Particularly, female passengers who face higher likelihood of becoming a target of sexual violence in public spaces have expressed concern about using public transportation [ 131415 ]. Despite the implication for the safety of passengers, subway sex has been a lack of systematic approach to understand and root out the underlying problems of the subway sex crimes in South Korea.
The measures including installation of closed-circuit television CCTV and creation of women-only passenger cars have been suggested to be fragmented responses with no existing evidence supporting their effectiveness [ 17 ]. Therefore, an in-depth analysis on the nature and the characteristics of the offenses that could lead to viable prevention and response programs is warranted.
The current research investigates the state and characteristics of the sex crimes committed in the subway stations in Seoul, South Korea with the purpose to explore offender behavioral patterns in each step of the crime-commission process and develop a generalizable offending modus operandi by using Crime Script Analysis CSA [ 18 ].
Sexual offense in public spaces is an issue faced by subway sex nations around the world [ 1920 ]. Although researchers have examined sexual harassment in India [ 1521 ], Mexico [ 22 ], and Nepal [ 23 ], the offenses committed in the cars and the facilities built in and around the subway stations, including the entrances and exits, the platforms, and the passages [ 24 ] have not been researched as extensively. Subway stations are replete with criminal opportunities, making them an attractive crime location from the rational choice and routine activities perspectives.

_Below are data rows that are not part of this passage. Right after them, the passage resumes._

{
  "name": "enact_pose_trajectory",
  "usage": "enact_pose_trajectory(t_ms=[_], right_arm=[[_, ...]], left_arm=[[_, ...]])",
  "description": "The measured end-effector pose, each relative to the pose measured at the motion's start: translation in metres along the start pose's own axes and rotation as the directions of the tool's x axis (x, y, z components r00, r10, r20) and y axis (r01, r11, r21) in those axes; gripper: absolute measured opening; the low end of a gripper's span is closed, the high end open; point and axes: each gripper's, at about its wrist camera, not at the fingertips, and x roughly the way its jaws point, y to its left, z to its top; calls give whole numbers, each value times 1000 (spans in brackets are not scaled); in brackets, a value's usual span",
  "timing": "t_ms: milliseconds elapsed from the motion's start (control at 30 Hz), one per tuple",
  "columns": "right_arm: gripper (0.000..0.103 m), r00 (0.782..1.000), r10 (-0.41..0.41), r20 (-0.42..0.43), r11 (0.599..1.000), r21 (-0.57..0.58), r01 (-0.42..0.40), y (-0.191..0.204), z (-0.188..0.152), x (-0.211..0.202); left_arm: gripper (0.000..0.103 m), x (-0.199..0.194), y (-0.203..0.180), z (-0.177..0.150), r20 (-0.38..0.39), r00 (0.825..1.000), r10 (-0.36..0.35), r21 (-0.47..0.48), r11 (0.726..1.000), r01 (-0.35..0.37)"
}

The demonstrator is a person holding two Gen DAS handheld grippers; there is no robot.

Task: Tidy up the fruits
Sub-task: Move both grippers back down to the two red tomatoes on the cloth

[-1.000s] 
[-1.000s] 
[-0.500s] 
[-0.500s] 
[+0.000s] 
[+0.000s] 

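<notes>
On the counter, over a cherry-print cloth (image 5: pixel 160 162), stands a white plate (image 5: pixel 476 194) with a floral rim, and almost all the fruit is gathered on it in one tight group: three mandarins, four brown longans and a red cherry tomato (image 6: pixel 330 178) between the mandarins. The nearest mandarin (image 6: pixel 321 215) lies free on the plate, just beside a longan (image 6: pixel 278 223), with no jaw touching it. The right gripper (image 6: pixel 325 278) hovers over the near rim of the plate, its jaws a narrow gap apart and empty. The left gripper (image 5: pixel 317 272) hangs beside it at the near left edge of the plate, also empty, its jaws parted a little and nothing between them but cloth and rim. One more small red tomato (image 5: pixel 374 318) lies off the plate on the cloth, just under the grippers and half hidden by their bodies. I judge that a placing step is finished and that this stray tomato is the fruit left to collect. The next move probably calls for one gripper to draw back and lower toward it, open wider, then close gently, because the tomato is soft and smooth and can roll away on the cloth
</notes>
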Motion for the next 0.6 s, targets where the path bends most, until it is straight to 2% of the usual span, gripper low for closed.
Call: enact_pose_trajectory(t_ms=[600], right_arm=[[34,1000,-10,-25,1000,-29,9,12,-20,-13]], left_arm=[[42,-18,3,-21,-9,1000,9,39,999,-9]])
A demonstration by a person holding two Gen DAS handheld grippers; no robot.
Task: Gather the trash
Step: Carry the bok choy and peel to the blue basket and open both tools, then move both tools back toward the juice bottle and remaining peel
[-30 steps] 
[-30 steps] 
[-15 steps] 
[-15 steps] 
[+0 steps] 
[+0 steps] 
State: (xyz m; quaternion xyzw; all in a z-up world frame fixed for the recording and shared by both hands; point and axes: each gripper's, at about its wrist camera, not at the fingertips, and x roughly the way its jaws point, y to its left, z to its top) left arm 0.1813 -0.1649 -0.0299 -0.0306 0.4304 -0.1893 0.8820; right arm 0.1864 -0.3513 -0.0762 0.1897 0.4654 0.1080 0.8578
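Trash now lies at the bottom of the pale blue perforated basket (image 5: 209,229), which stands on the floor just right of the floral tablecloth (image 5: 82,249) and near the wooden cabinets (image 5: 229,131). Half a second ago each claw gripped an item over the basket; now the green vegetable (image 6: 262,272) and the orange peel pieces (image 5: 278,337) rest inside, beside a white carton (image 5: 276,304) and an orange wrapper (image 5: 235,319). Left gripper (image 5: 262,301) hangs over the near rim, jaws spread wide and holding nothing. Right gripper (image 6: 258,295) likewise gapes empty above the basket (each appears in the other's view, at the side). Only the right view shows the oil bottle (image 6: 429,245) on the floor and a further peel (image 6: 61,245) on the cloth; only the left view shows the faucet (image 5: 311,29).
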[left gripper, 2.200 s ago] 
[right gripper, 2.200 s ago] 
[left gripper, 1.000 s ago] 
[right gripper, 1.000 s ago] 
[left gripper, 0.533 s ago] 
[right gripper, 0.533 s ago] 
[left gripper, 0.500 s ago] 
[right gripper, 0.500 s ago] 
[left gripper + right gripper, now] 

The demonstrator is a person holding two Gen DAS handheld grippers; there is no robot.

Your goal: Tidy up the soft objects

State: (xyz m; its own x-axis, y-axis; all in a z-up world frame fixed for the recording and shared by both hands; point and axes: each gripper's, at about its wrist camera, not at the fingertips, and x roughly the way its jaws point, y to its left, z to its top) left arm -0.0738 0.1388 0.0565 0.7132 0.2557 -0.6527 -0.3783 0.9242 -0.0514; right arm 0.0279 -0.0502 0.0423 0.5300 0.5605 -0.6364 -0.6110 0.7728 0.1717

Routine activities theory RAT [ 25 ] suggests that criminal victimization is likely when a motivated offender, a suitable target, and the absence of a capable guardian converge in time and place. The unique nature of the physical environment of the subway i. As stated, the two common sex crimes in the Seoul subway are harassment and surreptitious recording which can be classified into frotteurism and voyeurism, respectively.
The former refers to a paraphilia in which a person seeks sexual pleasure by touching and rubbing against another person, and the latter by observing others that are naked, in the act of undressing, or engaging in sexual activity [ 2728 ]. These non-contact crimes that do not involve penetration have been traditionally considered as nuisance offenses [ 2930 ], and the passing and enactment of relevant laws have lagged behind [ 14 ]. Before the advent and development of digital equipment, sexual harassment constituted the vast majority of subway sex offenses.
However, subway sex has diversified and facilitated the offenses committed with advanced tools [ 14 ]. Particularly, surreptitious recording has become one of the most serious issues in the South Korean subway with the Internet providing a platform to exchange sexually explicit material in cyberspace [ 6 ]. As Table 1 shows, surreptitious recording comprised about thirty-one percent of all reported subway sex offense incidents in out of 1, The actual prevalence of the sex offenses is expected to be higher due to underreporting and unknown victimization [ 3132 ].
Seoul Metro Crime Incidents [ 6 ]. Though additional investigation on female sexual victimization in transit environments is needed [ 33 ], a line of relevant research has emphasized gender differences in travel pattern, victimization, and fear of crime.
For instance, Smith [ 34 ] has argued that the specific needs of women passengers must be taken into by the authorities. It is further subway sex that failing to provide safe travel environments for women and thus restricting their mobility constitutes an infringement of their basic rights [ 19 ] and perpetuates gender inequality in our society [ 37 ].
Furthermore, because female passengers report greater fear of victimization in public transportation compared to men [ 37 ], measures to alleviate the concerns about victimization, including women-only subway passenger cars have emerged in countries such as Japan [ 8 ]. In the cultural context of South Korea, researchers have focused on effective response through enhanced policing strategies e.
To illustrate, modifying the physical environments i.
Crime Prevention Through Environmental De or CPTED [ 40 ] and reducing criminal opportunities by increasing police presence and awareness on the issue of victim blaming have been suggested as ways to prevent and reduce the impact of sex crimes [ 43141 ]. Taking a similar approach by calling for increased visibility and improved surveillance of the spaces in the subway stations, Roh and Kim [ 42 ] have suggested multi-agency partnerships for effective control of the subway crimes. A review of the literature shows that focused analysis of situation-specific offender modus operandi is virtually nonexistent.
Though informing, most studies have referred to the official statistics as the basis for policy recommendations. In order to fill this gap, the current research explores the specific features and strategies of sexual harassment and surreptitious recording in the subway of Seoul, South Korea. Aside from the official statistics, the CSA is conducted based on the interviews with police officers and the crime case files. The rational choice perspective argues that offenders commit crimes based on the perception that the benefits e.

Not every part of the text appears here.